3. Qu'en est-il du rôle de la plate-forme dans la responsabilisation du gouvernement vis-à-vis des engagements pris par le Sénégal en matière de nutrition aux niveaux international et national ?
En ce qui concerne les objectifs du Millénaire pour le développement, le Sénégal s’était engagé, à partir de 2011, à mobiliser 2,8 milliards de FCFA par an pour la nutrition jusqu’en 2015 (et a dépensé plus de 3 milliards de FCFA par an depuis lors). L’engagement a été plus ou moins respecté, mais il difficile de savoir si l’argent est allé directement aux communautés, aux bénéficiaires qui en avaient vraiment besoin, ou s’il a été absorbé par les coûts de fonctionnement des organisations responsables de la nutrition. Outre les actions spécifiques sur la nutrition, il existe des actions qui devraient être abordées et pour lesquelles le pays n'alloue peut-être pas suffisamment de ressources, par exemple en faveur d'une agriculture qui prenne en compte la nutrition. Nous avons compris que la société civile devait affiner ses outils d'analyse pour réaliser une lecture plus équilibrée, de manière à pouvoir remettre en cause les chiffres relatifs à ce type d'engagement. Le gouvernement est entrain de réaliser une étude d’investissement sur la nutrition ; ce qui nous permettra de disposer d’une situation de référence commune au gouvernement et aux autres parties prenantes de la nutrition qui souhaitent travailler sur les questions d’analyse et de suivi budgétaire du secteur de la nutrition.
4. Vous avez récemment mené un plaidoyer auprès des candidats à l'élection présidentielle au Sénégal, les exhortant à prendre des engagements en faveur de la nutrition. Pouvez-vous nous parler de cette action en particulier ?
Le Sénégal a tenu une élection présidentielle début 2019 et nous avons élaboré une note conceptuelle dans laquelle nous présentons une évaluation de la situation en matière de nutrition et de ce que nous considérions comme des orientations stratégiques à suivre par les dirigeants politiques, y compris les candidats à la présidence. Nous aurions souhaité organiser une réunion sur la nutrition avec les candidats ou leurs représentants mais cela n'a pas été possible compte tenu des délais. Nous avons donc tenu à la place une conférence de presse et nous avons envoyé, par la suite, un appel officiel à l'action à tous les candidats ainsi que la note conceptuelle élaborée par la plateforme société civile SUN Sénégal.

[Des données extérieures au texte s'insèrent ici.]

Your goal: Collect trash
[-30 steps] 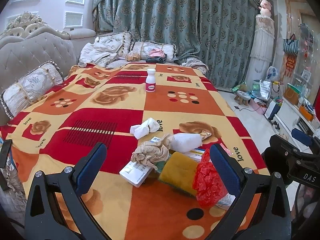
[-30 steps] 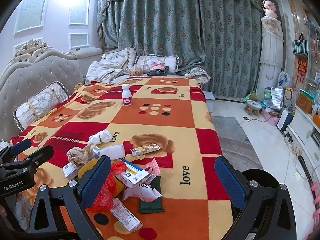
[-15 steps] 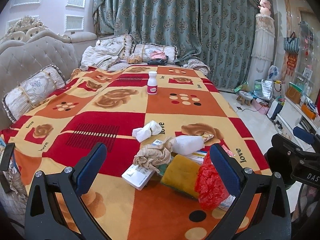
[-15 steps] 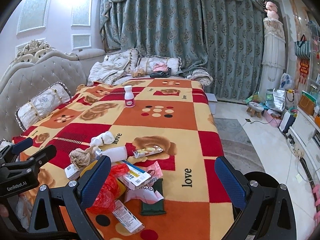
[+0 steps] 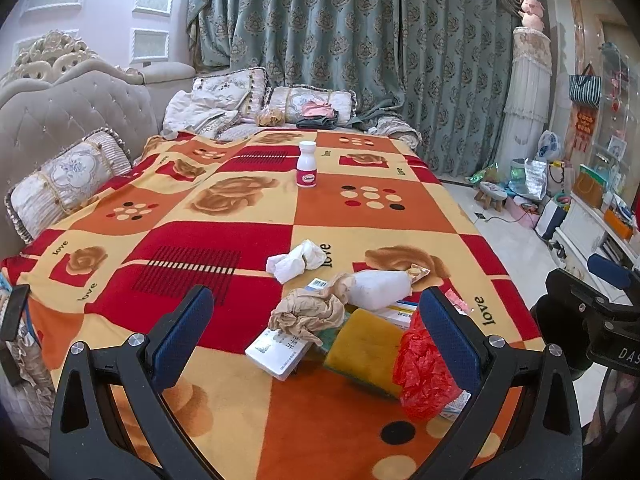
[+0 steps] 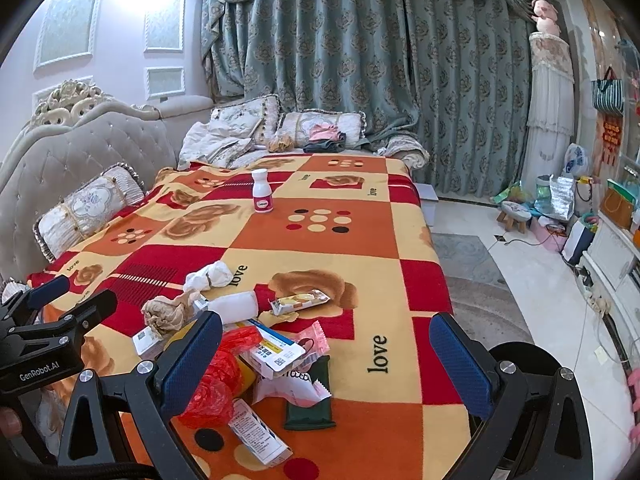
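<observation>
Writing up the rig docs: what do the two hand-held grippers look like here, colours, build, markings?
Both match: the left hand-held gripper and the right hand-held gripper have black angular frames with triangular cut-outs and silver bolts, and blue textured pads on the fingers. From the right wrist view, the left unit's body reads "GenRobot.AI"; from the left wrist view, the right unit shows "DAS". No sleeves visible.

Right gripper (image 6: 326, 354) wide open, nothing held, above blanket (image 6: 360, 232). Trash pile by its left finger: red plastic bag (image 6: 216, 384), blue-white box (image 6: 276, 350), pink wrapper (image 6: 294, 388). White bottle (image 6: 262, 191) far ahead.
</observation>
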A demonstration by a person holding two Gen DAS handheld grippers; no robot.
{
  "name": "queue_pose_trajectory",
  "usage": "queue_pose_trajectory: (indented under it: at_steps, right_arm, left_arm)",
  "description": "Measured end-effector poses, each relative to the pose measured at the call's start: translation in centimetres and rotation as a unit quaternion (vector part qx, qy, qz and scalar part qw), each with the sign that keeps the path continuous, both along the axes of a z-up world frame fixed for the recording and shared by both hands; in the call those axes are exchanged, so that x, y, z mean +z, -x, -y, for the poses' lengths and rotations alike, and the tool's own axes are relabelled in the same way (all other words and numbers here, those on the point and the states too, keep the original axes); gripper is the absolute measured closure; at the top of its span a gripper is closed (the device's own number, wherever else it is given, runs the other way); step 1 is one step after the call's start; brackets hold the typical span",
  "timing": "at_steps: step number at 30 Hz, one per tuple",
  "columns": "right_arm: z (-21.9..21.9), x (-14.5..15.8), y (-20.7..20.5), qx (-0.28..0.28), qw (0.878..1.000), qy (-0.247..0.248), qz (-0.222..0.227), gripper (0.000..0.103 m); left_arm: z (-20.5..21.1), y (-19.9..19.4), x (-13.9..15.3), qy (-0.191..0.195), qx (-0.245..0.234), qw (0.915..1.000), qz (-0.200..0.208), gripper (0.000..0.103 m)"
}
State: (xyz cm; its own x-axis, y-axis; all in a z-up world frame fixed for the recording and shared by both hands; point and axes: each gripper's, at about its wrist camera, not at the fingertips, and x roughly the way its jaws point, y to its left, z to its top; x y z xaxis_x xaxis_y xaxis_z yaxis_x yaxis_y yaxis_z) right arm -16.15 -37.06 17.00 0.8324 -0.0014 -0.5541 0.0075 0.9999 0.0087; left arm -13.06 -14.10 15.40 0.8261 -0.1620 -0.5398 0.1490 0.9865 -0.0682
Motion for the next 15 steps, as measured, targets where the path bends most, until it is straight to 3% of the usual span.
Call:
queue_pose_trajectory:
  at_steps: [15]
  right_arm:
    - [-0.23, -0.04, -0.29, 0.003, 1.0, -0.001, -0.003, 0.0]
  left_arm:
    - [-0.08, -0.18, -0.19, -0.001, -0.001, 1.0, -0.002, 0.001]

5. Pourquoi avoir choisi une conférence de presse comme stratégie de promotion pour se faire entendre des candidats à la présidentielle ?

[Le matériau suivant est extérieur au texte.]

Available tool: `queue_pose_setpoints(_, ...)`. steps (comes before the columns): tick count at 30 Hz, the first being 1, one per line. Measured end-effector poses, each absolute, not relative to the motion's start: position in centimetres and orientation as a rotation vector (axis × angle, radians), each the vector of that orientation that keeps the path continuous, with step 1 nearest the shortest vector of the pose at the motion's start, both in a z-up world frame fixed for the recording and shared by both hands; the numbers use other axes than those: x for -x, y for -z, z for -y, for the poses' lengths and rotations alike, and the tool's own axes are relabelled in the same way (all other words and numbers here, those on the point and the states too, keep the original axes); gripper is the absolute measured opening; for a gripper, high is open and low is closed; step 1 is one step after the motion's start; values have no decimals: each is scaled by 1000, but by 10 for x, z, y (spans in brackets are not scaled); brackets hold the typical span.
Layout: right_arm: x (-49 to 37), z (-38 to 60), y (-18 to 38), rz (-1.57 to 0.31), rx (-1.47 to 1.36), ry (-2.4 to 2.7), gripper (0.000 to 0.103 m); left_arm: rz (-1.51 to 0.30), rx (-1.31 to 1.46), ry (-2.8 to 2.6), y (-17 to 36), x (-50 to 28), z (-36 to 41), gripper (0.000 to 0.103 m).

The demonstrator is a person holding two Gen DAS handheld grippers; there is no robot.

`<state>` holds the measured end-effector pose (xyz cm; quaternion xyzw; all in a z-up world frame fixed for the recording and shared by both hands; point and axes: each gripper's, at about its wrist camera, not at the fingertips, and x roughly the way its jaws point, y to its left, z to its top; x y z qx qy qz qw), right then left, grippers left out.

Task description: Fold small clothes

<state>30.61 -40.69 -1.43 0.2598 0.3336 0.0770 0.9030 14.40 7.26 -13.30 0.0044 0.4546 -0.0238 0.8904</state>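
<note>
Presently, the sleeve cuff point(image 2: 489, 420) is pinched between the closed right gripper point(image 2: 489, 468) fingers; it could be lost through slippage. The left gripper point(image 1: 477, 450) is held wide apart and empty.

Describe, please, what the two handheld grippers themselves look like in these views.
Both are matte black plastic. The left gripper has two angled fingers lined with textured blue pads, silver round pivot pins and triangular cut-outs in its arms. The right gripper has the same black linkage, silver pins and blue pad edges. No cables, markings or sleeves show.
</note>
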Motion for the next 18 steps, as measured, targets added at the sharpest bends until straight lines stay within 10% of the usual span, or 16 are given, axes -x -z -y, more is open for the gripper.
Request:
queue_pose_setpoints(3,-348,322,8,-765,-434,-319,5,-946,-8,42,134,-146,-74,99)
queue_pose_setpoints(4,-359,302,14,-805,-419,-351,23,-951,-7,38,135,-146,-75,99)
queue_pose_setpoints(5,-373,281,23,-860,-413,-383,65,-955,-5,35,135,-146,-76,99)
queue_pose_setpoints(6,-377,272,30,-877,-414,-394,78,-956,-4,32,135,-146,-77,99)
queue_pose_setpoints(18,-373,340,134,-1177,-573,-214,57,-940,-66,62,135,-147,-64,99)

En partie, en raison du temps dont nous disposions. La campagne électorale pour l’élection présidentielle se déroule sur une très courte période au Sénégal (21 jours). Les candidats sont extrêmement occupés et ils ne disposent que de trois semaines. Nous avons privilégié les médias en ligne dont nous reconnaissons l'impact pour récolter des informations à la fois sur les hommes politiques et sur le public. Nous avons publié l'appel à l'action sur les réseaux sociaux des candidats, car nous voulions obtenir un impact indirect sur eux mais également un impact auprès du public puisque cela a donné lieu à une bonne couverture médiatique. C’était un exercice pilote que nous pensons pouvoir affiner, développer et mieux organiser à l’avenir, en étendant peut-être la couverture médiatique.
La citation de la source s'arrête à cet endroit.